A potential landmark legal battle gets under way in the High Court later today when a coalition of environmental groups attempts to sue the Treasury for allowing the taxpayer-controlled Royal Bank of Scotland (RBS) to continue to invest in carbon-intensive firms, allegedly in breach of the government's own regulations.
The oral hearing will decide if environmental and human rights groups Platform, People & Planet and the World Development Movement will be allowed to proceed to a full substantive hearing on whether RBS' investments breach both the Companies Act and the government's environmental guidelines.
The green groups allege that since it was bailed out by the government last year, RBS has been involved in loans to coal, oil and gas companies worth an estimated £10bn, including a £6bn deal with energy giant E.ON and a £1.4bn loan to Irish firm Tullow Oil, which is involved in the exploration and extraction of oil on the war-torn border between Uganda and the Democratic Republic of Congo.
They will also seek to highlight RBS and its subsidiary ABN Amro's decision to provide letters of credit to Sterlite, a company majority owned by the mining firm Vedanta. Vedanta is at the centre of a major row over plans to build an opencast bauxite mine near the holy mountain of Niyamgiri in the Indian state of Orissa. The firm insists it is in compliance with Indian regulations and has consulted with the local community, but a report from an arm of the UK Department of Business proposals criticised the plans last week, accusing them of "disrespecting" the indigenous people.

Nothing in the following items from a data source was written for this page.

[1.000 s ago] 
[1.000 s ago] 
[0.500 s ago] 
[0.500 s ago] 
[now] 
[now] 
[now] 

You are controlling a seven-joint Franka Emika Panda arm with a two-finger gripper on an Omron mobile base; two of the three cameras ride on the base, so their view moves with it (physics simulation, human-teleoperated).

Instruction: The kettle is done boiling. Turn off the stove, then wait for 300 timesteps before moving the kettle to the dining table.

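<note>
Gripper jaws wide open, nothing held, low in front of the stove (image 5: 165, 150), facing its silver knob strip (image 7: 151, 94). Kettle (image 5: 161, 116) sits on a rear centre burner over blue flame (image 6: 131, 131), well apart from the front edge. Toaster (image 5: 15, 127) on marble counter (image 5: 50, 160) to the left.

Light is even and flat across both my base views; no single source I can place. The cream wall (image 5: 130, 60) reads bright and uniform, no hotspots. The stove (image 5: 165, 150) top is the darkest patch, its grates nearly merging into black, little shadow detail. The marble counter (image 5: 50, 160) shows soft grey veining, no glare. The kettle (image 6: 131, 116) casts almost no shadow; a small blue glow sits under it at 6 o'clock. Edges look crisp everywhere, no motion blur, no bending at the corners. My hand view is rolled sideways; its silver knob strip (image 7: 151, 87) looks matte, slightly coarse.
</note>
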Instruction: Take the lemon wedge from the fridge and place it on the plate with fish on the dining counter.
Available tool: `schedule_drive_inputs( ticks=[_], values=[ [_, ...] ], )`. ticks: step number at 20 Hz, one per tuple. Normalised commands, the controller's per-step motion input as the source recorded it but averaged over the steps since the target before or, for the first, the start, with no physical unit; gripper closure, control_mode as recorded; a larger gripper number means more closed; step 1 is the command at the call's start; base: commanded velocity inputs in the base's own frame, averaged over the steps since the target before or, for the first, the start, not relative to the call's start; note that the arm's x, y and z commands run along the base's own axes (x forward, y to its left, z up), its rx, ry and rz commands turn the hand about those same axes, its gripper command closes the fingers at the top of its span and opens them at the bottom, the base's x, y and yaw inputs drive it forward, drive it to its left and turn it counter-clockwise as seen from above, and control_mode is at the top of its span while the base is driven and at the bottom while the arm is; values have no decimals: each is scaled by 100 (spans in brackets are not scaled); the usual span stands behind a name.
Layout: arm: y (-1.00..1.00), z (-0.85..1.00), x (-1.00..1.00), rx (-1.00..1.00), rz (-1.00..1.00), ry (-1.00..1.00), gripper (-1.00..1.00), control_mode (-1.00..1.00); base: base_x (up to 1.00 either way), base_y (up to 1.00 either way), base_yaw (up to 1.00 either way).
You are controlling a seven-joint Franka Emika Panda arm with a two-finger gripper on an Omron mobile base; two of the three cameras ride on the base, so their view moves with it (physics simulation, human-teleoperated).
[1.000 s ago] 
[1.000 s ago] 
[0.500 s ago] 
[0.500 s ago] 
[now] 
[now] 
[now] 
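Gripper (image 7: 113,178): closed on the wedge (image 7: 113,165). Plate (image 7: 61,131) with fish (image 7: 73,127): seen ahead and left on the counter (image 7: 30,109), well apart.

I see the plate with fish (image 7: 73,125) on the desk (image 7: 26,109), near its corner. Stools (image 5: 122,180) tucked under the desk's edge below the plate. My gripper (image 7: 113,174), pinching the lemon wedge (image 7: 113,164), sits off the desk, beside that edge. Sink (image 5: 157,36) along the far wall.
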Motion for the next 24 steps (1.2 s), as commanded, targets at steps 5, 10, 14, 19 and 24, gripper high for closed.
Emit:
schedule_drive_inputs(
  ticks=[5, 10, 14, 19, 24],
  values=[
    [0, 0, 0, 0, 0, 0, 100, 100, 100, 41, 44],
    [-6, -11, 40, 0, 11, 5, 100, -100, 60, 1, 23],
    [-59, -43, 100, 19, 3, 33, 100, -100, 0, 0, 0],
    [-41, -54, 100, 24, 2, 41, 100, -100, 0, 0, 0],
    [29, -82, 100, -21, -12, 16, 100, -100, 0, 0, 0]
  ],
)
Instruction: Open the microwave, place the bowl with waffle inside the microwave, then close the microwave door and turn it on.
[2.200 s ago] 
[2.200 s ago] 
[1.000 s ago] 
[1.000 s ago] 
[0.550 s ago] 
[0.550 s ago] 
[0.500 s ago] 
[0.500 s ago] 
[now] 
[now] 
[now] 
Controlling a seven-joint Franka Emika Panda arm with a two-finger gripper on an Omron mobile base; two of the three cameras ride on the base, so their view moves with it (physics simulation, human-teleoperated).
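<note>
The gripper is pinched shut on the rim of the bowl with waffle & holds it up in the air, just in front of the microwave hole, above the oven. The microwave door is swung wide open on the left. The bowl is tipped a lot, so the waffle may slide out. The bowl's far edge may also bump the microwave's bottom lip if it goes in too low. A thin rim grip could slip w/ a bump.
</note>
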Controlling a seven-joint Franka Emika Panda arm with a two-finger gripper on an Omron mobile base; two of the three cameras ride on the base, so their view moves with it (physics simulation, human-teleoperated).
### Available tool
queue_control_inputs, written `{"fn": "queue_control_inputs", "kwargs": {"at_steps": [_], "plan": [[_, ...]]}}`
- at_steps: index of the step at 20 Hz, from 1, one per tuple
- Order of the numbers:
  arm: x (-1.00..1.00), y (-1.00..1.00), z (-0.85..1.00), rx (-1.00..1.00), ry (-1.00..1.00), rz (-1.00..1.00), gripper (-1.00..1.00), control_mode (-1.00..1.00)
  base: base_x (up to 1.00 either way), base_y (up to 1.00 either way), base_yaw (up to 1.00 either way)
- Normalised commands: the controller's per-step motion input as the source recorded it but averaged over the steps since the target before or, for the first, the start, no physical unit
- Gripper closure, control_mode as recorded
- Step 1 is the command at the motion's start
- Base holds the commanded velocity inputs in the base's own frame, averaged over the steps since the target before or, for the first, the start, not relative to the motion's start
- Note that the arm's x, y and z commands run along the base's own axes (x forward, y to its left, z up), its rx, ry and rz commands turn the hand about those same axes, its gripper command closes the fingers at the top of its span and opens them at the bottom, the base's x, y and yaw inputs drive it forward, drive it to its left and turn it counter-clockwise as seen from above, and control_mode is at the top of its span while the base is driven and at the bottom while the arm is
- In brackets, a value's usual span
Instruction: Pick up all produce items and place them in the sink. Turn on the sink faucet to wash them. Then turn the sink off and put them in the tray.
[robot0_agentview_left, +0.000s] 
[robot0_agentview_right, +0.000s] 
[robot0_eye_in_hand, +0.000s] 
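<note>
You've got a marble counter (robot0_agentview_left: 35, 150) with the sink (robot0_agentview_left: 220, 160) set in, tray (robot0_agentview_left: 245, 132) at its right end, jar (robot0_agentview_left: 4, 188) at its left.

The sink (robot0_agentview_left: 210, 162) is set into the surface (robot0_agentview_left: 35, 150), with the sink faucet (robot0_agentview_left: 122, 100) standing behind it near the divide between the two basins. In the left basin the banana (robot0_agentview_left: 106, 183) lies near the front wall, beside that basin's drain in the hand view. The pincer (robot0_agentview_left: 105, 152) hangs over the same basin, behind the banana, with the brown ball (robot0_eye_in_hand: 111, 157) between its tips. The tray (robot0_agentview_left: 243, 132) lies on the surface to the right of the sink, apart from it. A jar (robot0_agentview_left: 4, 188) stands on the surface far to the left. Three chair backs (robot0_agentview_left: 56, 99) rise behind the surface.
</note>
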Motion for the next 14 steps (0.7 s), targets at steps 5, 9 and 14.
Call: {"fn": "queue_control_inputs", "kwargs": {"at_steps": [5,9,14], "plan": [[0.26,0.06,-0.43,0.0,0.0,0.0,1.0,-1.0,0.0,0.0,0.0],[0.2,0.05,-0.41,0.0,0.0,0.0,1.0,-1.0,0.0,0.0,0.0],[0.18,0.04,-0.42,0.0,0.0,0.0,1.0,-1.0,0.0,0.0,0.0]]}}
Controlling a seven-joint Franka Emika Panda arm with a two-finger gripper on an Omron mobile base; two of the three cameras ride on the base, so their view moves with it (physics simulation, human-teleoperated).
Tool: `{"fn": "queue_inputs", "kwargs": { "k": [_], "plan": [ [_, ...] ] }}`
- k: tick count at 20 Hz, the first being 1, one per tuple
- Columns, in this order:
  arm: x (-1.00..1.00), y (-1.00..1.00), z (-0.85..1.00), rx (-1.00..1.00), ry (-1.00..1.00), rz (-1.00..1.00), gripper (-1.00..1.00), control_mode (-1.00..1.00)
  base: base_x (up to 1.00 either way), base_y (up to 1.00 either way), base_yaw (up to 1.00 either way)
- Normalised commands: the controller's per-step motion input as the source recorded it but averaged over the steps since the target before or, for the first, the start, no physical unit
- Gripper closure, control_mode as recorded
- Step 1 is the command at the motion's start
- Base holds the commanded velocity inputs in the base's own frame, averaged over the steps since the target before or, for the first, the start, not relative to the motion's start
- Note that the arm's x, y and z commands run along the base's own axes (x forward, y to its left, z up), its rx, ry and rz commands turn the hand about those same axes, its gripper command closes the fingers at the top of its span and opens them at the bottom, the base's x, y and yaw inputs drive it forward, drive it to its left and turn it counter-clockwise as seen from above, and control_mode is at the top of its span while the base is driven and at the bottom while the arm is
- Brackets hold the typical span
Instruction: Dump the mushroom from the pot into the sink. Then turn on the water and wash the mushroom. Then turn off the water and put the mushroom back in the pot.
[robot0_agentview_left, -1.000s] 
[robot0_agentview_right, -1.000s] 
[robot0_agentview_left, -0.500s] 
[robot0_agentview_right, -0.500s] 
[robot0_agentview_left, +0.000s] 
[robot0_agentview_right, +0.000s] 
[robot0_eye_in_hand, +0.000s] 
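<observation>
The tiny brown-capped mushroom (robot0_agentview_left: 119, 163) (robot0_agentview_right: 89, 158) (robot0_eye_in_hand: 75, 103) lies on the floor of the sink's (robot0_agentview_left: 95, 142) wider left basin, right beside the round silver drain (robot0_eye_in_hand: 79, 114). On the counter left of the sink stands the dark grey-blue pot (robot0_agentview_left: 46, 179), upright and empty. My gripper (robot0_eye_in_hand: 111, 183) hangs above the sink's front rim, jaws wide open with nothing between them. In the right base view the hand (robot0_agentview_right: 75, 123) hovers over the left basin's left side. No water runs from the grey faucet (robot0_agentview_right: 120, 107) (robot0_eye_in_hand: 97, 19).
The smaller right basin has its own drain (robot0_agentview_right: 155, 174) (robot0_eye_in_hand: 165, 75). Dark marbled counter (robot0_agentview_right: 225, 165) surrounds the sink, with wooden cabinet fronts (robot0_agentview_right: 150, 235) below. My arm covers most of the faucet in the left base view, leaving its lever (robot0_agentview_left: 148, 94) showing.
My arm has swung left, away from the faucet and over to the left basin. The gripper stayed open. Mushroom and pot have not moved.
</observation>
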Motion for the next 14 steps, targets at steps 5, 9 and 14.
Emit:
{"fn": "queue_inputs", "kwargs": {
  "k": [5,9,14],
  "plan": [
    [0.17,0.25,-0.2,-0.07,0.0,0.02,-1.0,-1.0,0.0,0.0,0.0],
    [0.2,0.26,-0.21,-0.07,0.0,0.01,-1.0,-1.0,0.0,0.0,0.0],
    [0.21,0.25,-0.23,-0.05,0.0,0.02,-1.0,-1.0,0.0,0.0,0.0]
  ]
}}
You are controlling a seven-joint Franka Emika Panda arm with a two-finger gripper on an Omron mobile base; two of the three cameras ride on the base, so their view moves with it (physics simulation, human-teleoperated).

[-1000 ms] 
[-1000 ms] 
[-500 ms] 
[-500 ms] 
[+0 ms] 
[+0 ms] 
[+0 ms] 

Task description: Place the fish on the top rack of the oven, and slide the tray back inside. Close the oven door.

Rosa Curling, solicitor at leading human rights law firm Leigh Day & Co, which has taken on the case, will argue that these investments are both in violation of the Companies Act requirement for directors to consider the environmental impact of their firms' activities and in contradiction of the government's wider climate change policies.
Curling added that the campaigners have already secured a significant victory after the Treasury shifted its initial opposition to carrying out a review on the environmental and human rights impact of RBS' activities and undertook a so-called "Green Book" assessment on whether it should use its 70 per cent stake in the firm to influence lending policy. It concluded that the bank should be managed in a "commercial" manner and that the Treasury should not intervene, but Curling will today argue that that decision was "unlawful".
"The Treasury, having strenuously resisted any suggestion that it should consider applying environmental and human rights standards to RBS, has now conceded that it does have to, and has undertaken an assessment on whether such standards should be imposed," she said. "The Treasury has decided it should not. When it comes to climate change and human rights, it has decided it should not go beyond what is narrowly in the "commercial" interest of RBS. However, this conclusion is unlawful. It is based on a misunderstanding of the law and flies in the face of the government's wider policies on corporate social responsibility and climate change."
The Treasury is preparing to vigorously contest the case and has appointed one of its top barristers, James Eadie QC, to defend its position. Meanwhile, RBS said all its investments were in line with the voluntary Equator Principles governing environmentally and ethically sound investments.
However, the environmental groups insist they have a strong case and will also today release a new report arguing that it is in the interest of both taxpayers and the bank's commercial performance for it to reduce its exposure to carbon-intensive investments.
The report, Towards a Royal Bank of Sustainability: protecting taxpayers' interests; cutting carbon risk, will argue that the rising price of carbon, coupled with new legislation, make investments in carbon-intensive industries increasingly high risk.
"The court case today is clearly showing the legal reasons why the Treasury under the Company Law Act must take action to stop RBS from investing in companies that trash the climate," said Mel Evans, finance and climate campaigner at Platform. "But there is also a business case, which is demonstrated in this new report. In an increasingly carbon-constrained world, investors, and in this case, the public as owners of RBS, are exposing themselves to more and more risk in continuing to pump billions into new fossil fuel projects."